▸ INSTRUCTIONS TO FOLLOW:
Once the line with "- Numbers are" is found in the entries below, repeat it and each following line exactly, up to and including the line with "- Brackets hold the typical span". Add no other lines.

▸ Stored records:
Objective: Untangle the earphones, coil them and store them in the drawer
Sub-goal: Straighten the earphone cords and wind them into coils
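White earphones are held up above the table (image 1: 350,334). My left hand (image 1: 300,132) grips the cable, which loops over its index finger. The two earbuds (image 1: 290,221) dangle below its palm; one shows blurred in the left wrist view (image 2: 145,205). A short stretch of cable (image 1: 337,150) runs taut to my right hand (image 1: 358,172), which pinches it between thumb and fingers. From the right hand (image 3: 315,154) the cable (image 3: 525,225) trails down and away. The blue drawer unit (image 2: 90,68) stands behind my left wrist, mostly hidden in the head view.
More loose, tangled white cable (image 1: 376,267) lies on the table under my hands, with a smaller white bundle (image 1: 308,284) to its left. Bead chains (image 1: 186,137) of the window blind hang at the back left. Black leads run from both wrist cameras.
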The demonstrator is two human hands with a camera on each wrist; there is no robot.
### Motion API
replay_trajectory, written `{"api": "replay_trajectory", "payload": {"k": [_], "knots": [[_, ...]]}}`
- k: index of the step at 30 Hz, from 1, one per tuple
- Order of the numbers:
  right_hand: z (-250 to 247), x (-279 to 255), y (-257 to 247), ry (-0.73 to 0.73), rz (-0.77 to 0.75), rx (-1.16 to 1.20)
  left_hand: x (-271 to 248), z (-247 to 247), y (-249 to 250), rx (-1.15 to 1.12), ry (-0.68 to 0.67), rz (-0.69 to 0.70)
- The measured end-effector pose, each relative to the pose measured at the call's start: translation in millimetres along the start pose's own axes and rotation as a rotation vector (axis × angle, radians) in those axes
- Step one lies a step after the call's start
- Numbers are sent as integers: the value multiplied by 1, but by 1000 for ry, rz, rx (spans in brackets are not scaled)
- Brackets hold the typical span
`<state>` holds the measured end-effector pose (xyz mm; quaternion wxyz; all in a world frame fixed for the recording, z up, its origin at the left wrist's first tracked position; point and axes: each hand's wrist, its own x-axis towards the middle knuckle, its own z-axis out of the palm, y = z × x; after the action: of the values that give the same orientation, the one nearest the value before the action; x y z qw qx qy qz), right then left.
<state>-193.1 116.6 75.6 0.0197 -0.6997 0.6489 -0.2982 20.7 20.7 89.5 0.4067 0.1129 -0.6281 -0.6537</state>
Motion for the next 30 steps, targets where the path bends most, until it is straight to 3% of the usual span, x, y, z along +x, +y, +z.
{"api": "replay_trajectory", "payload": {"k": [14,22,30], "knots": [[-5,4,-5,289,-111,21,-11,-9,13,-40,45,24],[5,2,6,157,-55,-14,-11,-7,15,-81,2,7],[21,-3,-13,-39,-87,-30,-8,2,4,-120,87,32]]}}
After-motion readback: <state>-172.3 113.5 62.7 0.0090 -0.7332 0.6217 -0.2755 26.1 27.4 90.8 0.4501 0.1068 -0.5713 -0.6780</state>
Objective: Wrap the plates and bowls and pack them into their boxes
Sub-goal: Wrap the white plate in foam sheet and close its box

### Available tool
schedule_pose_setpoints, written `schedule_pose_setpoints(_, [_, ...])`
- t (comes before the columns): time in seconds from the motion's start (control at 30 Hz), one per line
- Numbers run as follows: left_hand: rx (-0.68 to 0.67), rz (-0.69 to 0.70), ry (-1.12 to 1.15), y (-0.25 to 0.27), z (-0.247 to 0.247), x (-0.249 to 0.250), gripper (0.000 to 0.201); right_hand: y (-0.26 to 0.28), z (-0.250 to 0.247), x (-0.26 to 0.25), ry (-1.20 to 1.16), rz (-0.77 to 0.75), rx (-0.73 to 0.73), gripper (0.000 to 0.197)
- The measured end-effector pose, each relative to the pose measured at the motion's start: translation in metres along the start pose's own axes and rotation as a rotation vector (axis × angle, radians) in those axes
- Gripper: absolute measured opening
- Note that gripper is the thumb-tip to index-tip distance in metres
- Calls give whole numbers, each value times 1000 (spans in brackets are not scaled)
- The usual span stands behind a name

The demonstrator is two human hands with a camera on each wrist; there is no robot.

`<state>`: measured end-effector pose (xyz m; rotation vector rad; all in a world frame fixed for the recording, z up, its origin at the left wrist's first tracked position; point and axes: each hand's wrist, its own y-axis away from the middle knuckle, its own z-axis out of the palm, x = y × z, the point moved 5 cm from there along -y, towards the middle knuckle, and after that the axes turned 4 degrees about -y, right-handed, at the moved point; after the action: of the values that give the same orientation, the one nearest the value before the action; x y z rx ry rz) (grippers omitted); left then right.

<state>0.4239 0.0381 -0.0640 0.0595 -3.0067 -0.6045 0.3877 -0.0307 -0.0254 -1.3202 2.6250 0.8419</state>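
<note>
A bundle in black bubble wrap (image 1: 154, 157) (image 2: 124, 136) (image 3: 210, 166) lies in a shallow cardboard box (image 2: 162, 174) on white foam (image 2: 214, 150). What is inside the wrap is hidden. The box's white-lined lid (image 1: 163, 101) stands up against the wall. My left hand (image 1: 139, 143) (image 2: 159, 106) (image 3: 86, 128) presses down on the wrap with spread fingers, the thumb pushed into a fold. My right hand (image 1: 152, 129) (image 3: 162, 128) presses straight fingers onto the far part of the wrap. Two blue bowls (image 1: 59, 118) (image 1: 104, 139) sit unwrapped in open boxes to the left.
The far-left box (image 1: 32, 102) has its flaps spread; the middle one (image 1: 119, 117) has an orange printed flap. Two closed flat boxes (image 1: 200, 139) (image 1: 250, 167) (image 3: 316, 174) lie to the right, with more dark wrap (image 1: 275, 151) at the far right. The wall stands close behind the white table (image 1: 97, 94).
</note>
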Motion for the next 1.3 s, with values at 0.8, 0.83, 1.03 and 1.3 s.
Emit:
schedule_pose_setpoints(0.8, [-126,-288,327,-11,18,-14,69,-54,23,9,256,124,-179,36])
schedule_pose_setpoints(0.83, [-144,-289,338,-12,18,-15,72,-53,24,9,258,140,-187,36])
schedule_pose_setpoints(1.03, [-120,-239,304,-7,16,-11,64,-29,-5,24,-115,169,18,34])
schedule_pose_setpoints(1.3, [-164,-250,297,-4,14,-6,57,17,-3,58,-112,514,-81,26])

▸ SOLUTION:
- Numbers are sent as integers: the value multiplied by 1, but by 1000 for ry, rz, rx (spans in brackets are not scaled)
- Brackets hold the typical span

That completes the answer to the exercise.